Directions for this task
Look through the data below and extract, unchanged, the lines from the one that contains "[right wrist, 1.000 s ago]" to the one that contains "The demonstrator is", both included.

Source material START

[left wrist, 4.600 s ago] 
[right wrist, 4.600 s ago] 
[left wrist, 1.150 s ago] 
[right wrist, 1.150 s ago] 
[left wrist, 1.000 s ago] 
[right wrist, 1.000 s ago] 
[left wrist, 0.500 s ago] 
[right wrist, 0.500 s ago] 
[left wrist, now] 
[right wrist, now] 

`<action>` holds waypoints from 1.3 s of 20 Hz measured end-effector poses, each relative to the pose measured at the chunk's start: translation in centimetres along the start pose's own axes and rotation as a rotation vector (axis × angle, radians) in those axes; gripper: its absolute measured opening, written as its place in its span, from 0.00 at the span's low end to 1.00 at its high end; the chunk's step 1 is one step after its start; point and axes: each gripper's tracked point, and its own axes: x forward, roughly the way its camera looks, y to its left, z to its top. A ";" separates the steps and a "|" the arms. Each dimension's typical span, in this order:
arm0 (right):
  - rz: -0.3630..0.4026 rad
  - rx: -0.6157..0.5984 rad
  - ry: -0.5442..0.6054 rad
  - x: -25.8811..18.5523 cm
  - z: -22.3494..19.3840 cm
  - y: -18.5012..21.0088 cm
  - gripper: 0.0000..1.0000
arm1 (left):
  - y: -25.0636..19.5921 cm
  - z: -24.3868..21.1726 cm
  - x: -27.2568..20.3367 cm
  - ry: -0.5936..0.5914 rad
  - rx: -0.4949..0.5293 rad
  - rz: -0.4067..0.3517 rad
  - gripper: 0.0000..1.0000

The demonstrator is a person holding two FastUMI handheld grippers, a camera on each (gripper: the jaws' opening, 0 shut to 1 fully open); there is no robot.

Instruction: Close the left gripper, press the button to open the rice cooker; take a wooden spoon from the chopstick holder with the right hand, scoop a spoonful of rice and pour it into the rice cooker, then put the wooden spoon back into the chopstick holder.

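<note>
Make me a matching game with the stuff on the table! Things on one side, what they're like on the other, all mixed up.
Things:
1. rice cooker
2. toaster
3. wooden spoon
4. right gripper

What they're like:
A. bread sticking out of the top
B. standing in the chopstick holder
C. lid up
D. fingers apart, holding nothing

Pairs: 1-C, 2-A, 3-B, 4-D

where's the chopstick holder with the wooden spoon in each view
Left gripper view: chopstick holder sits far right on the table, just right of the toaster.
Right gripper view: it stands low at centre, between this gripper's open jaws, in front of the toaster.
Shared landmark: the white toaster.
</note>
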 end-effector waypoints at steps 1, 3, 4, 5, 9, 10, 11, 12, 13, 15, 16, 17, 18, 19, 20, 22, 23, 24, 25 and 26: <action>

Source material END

Output
[right wrist, 1.000 s ago] 
[left wrist, 0.500 s ago] 
[right wrist, 0.500 s ago] 
[left wrist, now] 
[right wrist, now] 

`<action>` holds waypoints from 1.3 s of 20 Hz measured end-effector poses, each relative to the pose measured at the chunk's start: translation in centimetres along the start pose's own axes and rotation as a rotation vector (axis × angle, radians) in those axes; gripper: its absolute measured opening, written as its place in its span, from 0.00 at the span's low end to 1.00 at its high end; the chunk's step 1 is one step after its start; point and axes: each gripper's tracked point, and its own axes: x forward, roughly the way its camera looks, y to its left, z to its top. A ";" separates the steps and a "|" the arms. Each dimension's typical span, in this order:
arm0 (right):
  - rz: -0.3630..0.4026 rad
  - rx: -0.6157..0.5984 rad
  - ry: -0.5442..0.6054 rad
  - x: -25.8811..18.5523 cm
  - z: -22.3494..19.3840 cm
  - y: -18.5012..21.0088 cm
  - gripper: 0.0000..1.0000
arm1 (left):
  - y: -25.0636..19.5921 cm
  - z: -24.3868..21.1726 cm
  - x: -27.2568..20.3367 cm
  - ry: -0.5936..0.5914 rad
  - rx: -0.4949..0.5293 rad
  - rz: -0.4067..0.3517 rad
  - gripper: 0.0000..1.0000

The demonstrator is a person holding two FastUMI handheld grippers, a camera on each (gripper: the jaws' opening, 0 shut to 1 fully open); there is no robot.

This exercise requires no further output.